== Segment start ==

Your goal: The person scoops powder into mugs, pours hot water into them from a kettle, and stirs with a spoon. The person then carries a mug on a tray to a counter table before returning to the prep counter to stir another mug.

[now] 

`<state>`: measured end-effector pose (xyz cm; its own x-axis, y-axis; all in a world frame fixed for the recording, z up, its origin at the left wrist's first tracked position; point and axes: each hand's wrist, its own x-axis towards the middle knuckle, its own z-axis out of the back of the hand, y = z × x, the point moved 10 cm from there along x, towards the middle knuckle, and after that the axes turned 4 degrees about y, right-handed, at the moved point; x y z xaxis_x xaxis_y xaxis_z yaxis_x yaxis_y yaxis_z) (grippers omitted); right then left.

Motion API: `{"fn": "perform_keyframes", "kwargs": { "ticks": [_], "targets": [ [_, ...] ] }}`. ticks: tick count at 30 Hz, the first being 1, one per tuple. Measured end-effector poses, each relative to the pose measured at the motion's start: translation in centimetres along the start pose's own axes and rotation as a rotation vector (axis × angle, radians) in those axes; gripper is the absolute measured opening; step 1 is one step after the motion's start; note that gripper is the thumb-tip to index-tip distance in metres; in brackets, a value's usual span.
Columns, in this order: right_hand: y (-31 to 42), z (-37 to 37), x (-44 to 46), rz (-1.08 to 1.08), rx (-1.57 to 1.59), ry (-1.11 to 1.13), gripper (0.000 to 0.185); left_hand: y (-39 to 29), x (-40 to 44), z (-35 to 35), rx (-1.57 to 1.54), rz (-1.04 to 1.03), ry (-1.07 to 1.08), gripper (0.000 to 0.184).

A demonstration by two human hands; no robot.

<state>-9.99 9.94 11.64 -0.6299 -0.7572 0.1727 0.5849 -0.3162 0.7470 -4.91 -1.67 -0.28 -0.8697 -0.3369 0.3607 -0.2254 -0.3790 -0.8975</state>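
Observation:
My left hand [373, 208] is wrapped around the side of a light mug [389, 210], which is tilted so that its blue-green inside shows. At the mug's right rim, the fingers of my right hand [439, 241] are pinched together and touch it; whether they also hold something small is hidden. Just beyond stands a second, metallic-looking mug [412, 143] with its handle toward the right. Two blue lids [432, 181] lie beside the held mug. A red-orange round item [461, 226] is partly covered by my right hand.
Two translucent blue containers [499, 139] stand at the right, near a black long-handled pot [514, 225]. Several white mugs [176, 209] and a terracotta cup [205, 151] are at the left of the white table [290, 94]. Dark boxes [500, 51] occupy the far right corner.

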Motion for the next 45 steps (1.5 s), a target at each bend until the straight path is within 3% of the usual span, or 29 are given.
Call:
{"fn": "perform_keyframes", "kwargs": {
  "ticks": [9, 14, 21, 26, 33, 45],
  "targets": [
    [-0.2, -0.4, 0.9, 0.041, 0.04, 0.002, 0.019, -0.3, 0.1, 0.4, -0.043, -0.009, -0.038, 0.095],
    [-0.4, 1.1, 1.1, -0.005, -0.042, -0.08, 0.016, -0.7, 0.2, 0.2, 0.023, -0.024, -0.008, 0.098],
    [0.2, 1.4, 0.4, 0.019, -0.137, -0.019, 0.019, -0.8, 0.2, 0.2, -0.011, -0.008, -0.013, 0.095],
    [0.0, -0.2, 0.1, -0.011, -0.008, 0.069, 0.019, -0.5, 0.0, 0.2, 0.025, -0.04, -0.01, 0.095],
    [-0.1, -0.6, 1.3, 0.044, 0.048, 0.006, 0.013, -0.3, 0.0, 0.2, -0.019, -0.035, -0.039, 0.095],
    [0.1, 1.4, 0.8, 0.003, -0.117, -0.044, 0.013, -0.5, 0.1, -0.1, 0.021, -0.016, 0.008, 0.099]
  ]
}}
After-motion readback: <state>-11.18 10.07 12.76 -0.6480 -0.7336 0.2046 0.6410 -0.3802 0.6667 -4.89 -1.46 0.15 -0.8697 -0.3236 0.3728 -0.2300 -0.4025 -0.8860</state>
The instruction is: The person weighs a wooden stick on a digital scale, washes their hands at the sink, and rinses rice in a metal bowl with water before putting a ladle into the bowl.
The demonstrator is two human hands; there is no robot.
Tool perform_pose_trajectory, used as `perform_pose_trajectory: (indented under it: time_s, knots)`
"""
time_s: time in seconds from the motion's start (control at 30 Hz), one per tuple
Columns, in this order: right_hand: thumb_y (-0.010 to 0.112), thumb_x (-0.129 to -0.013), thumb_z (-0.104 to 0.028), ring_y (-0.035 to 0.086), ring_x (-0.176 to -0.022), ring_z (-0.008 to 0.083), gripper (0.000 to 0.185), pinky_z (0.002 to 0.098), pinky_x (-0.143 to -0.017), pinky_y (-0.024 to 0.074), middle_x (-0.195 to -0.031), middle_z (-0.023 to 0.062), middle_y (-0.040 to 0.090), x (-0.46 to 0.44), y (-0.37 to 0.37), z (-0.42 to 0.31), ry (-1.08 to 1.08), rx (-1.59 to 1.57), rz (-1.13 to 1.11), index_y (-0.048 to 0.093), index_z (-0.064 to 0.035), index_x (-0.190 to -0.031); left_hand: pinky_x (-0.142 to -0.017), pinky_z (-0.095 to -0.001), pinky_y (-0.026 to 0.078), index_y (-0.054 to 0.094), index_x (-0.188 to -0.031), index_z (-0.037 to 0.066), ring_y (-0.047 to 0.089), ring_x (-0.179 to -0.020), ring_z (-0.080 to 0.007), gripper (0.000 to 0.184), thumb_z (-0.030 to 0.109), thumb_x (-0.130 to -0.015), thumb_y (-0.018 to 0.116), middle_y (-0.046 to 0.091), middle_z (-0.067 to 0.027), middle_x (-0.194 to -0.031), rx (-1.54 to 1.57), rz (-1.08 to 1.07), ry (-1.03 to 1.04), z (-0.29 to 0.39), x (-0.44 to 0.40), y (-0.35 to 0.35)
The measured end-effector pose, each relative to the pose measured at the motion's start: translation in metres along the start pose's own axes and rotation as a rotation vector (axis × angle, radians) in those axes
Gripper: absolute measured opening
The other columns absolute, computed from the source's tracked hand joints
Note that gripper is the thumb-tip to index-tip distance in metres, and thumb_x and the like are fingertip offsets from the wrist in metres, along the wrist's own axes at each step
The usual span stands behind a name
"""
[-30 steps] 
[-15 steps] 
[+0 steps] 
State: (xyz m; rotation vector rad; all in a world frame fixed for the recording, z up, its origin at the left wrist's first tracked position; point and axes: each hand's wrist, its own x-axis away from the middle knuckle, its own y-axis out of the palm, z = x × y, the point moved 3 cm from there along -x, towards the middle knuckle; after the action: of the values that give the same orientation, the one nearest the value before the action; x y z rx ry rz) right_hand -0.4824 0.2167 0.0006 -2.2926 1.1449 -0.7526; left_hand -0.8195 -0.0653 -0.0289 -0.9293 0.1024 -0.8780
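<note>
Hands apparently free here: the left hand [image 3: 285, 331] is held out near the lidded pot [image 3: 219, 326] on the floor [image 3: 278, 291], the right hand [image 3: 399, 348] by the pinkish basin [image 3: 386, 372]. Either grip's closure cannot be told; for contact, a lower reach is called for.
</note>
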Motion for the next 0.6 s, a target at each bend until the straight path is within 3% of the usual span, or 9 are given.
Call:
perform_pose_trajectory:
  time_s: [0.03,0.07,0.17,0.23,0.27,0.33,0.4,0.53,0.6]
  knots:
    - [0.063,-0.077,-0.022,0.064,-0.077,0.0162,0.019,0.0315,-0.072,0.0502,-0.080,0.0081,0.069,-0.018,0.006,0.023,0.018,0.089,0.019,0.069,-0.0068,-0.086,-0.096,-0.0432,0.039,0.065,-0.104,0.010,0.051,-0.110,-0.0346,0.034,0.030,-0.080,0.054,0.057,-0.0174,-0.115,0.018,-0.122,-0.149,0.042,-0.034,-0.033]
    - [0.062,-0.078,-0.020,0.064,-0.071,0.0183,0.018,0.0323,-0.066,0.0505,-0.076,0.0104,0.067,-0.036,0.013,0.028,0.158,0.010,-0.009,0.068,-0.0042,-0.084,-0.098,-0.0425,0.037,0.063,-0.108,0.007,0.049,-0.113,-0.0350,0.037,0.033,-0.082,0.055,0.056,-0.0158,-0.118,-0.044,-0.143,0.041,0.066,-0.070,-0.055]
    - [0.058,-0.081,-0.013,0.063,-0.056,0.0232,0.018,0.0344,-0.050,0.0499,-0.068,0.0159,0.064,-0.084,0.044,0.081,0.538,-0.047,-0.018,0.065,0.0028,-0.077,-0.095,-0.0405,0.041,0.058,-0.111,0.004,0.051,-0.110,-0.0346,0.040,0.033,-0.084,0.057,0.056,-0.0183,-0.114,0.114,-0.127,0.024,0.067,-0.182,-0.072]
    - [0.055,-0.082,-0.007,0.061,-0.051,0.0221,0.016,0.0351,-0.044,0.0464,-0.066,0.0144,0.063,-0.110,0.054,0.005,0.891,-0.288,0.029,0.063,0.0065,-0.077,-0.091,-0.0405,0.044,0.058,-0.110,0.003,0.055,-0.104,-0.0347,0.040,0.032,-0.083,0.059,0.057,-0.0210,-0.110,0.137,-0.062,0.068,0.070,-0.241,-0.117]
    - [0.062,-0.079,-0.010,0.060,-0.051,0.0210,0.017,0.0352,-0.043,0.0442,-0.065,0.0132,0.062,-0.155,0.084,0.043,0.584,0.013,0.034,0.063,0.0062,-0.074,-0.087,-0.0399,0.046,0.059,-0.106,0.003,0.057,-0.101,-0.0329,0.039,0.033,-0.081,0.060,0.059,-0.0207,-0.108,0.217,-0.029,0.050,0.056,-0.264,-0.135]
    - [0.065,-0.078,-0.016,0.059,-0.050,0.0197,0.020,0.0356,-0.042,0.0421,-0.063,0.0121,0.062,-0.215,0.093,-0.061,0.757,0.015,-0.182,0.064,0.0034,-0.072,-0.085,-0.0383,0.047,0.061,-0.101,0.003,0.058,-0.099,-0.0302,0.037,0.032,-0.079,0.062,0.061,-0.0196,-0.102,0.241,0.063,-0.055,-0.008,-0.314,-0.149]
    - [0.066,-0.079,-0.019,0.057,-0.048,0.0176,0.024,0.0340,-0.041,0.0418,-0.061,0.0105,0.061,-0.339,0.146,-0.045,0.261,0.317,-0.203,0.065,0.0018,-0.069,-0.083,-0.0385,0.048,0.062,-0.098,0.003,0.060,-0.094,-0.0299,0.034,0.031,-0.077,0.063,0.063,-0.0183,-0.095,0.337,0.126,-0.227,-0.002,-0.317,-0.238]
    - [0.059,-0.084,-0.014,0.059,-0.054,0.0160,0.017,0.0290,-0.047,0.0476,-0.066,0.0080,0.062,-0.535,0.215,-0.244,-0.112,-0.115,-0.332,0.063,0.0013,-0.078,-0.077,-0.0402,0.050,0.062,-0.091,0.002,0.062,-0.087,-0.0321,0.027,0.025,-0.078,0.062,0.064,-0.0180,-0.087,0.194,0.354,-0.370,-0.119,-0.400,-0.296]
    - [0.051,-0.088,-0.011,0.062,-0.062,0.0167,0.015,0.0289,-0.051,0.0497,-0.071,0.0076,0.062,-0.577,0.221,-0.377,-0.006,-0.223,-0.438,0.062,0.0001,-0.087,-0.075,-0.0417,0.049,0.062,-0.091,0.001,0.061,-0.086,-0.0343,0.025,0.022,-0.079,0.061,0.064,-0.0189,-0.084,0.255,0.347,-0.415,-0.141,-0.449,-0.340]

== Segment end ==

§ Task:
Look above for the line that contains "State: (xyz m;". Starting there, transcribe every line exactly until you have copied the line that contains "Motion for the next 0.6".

§ Solved problem:
State: (xyz m; rotation vector rad; all in a world frame fixed for the recording, z up, its origin at the left wrist's first tracked position; point and axes: each hand's wrist, its own x-axis away from the middle knuckle, its own y-axis out of the palm, z = x × y, the point moved 3 cm from there along -x, towards the middle knuckle; after the action: of the values that give the same orientation, the one nearest the value before the action; x y z rx ry rz) right_hand -0.4824 0.2167 0.0006 -2.2926 1.1449 -0.7526; left_hand -0.8195 -0.0653 -0.0289 -0.9293 0.1024 -0.8780
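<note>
Hands apparently free here: the left hand [image 3: 285, 331] is held out near the lidded pot [image 3: 219, 326] on the floor [image 3: 278, 291], the right hand [image 3: 399, 348] by the pinkish basin [image 3: 386, 372]. Either grip's closure cannot be told; for contact, a lower reach is called for.
</note>
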Motion for the next 0.6 s, a target at each bend until the straight path is within 3% of the usual span, or 9 are given.

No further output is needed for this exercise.